In the data that follows, count the lines in which the word "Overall" occurs, and report that figure alone.

#### [RECORDED INFORMATION]
※ ※ ※
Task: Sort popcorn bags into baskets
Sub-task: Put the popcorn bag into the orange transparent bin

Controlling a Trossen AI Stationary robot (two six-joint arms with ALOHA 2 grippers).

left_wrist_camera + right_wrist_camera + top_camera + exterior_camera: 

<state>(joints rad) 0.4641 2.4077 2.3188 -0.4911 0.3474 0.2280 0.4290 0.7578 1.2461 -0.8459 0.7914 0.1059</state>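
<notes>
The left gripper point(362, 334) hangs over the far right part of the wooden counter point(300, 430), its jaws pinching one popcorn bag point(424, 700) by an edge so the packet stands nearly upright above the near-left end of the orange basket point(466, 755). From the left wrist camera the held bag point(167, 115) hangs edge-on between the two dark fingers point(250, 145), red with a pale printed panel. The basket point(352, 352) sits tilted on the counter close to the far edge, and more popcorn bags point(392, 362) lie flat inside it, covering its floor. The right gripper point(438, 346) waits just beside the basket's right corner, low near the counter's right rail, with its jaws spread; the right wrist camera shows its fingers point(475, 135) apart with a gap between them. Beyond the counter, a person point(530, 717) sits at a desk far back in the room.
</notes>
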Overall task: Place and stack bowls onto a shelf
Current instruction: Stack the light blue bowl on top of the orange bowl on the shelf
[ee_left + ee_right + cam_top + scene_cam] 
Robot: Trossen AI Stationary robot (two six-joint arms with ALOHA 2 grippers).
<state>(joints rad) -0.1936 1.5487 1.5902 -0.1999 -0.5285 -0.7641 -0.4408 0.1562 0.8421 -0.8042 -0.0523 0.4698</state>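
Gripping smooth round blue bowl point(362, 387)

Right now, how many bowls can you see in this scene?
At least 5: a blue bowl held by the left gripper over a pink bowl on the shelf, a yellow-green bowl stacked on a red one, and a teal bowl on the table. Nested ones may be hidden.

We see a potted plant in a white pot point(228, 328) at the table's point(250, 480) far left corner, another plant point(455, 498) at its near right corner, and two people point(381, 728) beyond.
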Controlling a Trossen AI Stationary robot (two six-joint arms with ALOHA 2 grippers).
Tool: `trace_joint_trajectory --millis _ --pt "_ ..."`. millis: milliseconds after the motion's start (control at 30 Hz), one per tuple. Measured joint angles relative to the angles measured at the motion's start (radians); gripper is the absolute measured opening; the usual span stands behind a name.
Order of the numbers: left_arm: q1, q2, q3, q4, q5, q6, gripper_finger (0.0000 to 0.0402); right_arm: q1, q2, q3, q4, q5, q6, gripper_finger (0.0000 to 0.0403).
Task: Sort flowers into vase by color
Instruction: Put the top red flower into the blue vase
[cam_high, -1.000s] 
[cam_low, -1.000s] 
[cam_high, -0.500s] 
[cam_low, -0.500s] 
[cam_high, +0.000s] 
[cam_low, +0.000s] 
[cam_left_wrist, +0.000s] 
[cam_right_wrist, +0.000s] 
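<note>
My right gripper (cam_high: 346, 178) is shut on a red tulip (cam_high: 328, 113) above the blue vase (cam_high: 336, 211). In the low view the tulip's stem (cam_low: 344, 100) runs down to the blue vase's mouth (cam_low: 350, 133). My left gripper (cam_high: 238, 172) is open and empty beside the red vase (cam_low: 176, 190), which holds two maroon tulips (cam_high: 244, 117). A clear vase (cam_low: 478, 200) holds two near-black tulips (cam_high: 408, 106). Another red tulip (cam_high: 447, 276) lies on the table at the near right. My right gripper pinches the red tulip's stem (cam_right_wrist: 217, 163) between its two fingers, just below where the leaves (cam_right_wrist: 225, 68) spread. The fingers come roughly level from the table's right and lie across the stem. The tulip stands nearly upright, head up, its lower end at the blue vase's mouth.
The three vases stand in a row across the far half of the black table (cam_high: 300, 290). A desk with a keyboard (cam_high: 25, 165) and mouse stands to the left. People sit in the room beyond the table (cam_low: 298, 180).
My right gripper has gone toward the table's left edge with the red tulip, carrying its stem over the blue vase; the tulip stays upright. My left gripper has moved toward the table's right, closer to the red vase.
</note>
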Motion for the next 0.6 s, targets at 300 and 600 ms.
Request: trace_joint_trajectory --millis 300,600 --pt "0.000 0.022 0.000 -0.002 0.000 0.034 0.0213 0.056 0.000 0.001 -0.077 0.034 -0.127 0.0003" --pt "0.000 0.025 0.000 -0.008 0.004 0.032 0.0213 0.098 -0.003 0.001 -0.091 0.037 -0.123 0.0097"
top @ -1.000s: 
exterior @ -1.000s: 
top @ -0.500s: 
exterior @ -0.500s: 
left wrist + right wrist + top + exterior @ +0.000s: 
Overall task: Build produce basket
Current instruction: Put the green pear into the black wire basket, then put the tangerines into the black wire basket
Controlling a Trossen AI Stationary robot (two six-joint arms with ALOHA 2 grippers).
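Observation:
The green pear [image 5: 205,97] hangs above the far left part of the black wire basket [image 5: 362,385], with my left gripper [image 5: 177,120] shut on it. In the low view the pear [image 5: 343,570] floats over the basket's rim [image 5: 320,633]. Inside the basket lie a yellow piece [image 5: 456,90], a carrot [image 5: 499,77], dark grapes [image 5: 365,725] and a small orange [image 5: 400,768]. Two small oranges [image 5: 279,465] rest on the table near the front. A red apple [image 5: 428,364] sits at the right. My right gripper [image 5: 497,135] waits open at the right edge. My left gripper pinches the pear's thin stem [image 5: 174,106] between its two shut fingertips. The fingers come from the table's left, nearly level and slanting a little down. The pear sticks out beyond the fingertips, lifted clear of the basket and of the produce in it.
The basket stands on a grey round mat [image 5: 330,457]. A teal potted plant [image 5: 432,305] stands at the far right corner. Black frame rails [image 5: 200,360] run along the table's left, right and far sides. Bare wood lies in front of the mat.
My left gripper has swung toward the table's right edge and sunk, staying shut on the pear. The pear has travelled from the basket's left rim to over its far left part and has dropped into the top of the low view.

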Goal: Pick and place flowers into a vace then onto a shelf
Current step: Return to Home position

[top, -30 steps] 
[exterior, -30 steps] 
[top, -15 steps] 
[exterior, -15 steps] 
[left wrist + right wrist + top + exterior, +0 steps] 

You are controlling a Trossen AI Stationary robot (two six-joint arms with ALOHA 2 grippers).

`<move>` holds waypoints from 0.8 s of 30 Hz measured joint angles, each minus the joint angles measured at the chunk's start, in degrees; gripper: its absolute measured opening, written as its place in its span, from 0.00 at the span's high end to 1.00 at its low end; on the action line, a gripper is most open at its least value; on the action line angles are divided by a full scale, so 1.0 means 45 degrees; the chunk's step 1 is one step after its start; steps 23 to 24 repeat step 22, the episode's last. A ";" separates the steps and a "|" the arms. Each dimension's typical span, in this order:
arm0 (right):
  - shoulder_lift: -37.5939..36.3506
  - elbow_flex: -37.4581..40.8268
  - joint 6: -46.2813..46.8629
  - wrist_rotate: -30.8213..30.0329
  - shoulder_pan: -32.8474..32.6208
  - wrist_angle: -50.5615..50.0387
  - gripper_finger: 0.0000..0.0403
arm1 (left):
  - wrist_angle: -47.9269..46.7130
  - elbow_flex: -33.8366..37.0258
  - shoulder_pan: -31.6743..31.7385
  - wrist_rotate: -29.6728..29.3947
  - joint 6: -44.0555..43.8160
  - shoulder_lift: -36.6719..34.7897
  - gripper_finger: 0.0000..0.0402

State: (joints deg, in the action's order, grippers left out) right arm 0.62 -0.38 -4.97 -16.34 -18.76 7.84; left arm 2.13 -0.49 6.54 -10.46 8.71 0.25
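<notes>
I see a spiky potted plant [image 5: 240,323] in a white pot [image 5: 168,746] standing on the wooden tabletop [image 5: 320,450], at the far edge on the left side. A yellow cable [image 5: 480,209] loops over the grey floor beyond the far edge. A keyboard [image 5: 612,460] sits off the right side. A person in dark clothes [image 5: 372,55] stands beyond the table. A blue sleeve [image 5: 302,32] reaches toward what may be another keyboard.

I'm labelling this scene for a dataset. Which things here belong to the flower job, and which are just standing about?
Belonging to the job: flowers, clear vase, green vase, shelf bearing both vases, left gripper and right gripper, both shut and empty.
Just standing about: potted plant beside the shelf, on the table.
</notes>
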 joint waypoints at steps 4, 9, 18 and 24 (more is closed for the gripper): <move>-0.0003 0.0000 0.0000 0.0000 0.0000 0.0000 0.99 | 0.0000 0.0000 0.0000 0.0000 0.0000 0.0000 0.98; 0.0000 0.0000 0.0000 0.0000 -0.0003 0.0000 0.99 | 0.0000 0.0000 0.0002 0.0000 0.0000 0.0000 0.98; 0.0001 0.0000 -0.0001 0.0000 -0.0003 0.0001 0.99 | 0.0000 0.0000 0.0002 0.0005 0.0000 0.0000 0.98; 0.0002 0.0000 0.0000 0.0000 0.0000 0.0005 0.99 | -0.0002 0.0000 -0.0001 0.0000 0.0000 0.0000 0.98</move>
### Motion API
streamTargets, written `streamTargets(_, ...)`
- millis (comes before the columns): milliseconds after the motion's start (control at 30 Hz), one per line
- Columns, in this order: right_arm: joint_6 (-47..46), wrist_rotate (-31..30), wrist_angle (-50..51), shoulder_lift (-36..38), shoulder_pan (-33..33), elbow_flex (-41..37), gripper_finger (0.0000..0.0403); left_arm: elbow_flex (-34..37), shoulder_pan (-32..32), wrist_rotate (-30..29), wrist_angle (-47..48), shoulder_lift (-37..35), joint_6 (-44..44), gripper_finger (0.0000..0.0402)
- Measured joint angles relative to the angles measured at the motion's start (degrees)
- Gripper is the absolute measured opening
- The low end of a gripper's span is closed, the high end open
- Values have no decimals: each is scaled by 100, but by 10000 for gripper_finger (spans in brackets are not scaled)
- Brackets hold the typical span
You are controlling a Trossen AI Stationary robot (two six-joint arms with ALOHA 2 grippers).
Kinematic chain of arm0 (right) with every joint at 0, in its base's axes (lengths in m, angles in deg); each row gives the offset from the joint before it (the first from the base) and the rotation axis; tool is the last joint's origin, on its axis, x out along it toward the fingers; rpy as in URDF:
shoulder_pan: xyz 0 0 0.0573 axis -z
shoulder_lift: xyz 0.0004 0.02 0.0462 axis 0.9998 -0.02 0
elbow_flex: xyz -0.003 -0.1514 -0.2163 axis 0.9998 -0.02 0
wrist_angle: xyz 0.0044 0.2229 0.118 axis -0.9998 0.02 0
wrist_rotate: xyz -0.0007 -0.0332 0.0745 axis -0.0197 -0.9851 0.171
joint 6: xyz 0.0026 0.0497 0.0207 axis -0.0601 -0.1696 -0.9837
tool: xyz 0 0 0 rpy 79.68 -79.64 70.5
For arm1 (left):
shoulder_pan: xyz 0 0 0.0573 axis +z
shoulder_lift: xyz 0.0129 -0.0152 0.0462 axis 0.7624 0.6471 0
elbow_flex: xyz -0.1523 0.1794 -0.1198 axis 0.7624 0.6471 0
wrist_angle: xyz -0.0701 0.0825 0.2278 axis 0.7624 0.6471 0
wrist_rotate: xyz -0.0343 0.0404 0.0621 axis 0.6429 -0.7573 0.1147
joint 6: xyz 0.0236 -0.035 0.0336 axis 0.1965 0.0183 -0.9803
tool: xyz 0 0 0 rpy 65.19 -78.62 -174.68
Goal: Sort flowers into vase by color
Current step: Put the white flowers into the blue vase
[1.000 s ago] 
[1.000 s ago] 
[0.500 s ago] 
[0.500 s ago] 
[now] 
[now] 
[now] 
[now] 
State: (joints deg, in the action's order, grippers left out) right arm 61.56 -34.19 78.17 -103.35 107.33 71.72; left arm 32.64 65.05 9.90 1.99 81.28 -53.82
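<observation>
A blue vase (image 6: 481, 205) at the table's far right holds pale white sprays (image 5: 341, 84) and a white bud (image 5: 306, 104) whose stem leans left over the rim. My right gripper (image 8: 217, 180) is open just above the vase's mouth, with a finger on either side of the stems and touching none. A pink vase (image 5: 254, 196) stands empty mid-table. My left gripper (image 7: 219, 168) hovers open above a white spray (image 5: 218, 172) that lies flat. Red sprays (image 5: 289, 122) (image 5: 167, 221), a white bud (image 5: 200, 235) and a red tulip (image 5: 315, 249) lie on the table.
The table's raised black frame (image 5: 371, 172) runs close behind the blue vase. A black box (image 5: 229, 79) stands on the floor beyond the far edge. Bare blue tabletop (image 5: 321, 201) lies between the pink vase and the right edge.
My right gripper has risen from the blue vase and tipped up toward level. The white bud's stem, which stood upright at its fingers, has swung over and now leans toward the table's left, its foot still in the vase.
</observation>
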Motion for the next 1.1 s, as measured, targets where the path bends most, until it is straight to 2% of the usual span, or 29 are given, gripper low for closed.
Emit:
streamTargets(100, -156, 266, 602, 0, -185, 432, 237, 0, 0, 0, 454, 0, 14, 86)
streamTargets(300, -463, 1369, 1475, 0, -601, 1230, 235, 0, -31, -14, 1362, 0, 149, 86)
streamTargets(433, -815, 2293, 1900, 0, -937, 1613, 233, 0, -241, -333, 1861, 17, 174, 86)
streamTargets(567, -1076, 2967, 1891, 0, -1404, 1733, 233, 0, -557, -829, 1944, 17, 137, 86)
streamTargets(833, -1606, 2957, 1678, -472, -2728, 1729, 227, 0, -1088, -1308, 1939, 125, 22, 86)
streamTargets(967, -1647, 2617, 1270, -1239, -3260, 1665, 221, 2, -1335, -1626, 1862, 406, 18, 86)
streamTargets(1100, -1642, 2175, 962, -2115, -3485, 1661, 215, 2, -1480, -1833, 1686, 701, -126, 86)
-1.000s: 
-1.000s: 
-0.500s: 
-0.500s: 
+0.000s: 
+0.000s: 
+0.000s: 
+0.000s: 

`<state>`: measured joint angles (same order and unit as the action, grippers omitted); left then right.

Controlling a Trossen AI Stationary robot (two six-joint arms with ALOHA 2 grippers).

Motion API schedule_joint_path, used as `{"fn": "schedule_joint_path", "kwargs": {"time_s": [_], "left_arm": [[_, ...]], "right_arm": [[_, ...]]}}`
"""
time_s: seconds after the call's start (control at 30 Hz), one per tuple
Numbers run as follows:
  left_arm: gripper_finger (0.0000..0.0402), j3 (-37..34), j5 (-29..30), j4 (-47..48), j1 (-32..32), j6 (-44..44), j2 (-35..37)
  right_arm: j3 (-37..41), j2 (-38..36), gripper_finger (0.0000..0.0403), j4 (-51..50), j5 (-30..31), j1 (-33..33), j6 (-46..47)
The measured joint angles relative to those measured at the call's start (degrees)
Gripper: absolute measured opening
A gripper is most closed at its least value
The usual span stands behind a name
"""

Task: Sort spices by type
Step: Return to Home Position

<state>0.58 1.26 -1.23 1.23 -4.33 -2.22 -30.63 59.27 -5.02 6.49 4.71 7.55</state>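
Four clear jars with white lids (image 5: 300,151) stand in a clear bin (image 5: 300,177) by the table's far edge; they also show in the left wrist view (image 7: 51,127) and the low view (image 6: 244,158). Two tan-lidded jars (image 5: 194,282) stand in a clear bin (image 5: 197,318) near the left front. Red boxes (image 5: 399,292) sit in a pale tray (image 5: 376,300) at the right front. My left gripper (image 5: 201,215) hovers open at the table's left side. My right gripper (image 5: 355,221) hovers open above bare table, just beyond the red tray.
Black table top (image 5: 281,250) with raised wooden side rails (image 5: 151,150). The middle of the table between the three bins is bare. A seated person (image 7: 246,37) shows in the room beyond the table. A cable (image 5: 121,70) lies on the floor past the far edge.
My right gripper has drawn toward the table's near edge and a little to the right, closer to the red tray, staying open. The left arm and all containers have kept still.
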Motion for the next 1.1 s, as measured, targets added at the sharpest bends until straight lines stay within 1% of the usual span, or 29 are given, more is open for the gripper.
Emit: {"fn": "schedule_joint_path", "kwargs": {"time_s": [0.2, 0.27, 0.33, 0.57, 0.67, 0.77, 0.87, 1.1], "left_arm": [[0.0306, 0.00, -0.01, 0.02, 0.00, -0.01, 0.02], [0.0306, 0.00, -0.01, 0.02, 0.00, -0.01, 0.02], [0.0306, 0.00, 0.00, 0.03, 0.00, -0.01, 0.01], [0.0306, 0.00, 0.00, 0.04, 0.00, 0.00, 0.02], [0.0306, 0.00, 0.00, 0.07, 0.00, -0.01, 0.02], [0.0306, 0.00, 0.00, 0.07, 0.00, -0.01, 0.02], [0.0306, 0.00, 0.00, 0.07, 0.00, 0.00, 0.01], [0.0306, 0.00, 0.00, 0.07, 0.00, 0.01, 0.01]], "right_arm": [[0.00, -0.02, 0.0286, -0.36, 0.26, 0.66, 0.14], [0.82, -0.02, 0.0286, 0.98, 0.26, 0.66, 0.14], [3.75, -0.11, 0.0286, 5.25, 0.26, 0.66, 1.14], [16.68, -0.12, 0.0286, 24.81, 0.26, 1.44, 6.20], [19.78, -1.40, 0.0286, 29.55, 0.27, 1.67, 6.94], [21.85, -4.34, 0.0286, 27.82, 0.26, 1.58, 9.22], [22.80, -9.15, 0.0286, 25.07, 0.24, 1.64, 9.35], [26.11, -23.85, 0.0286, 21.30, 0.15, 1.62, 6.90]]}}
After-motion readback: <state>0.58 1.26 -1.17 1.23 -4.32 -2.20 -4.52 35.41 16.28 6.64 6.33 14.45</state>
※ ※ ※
#### [WRITTEN REPLY]
2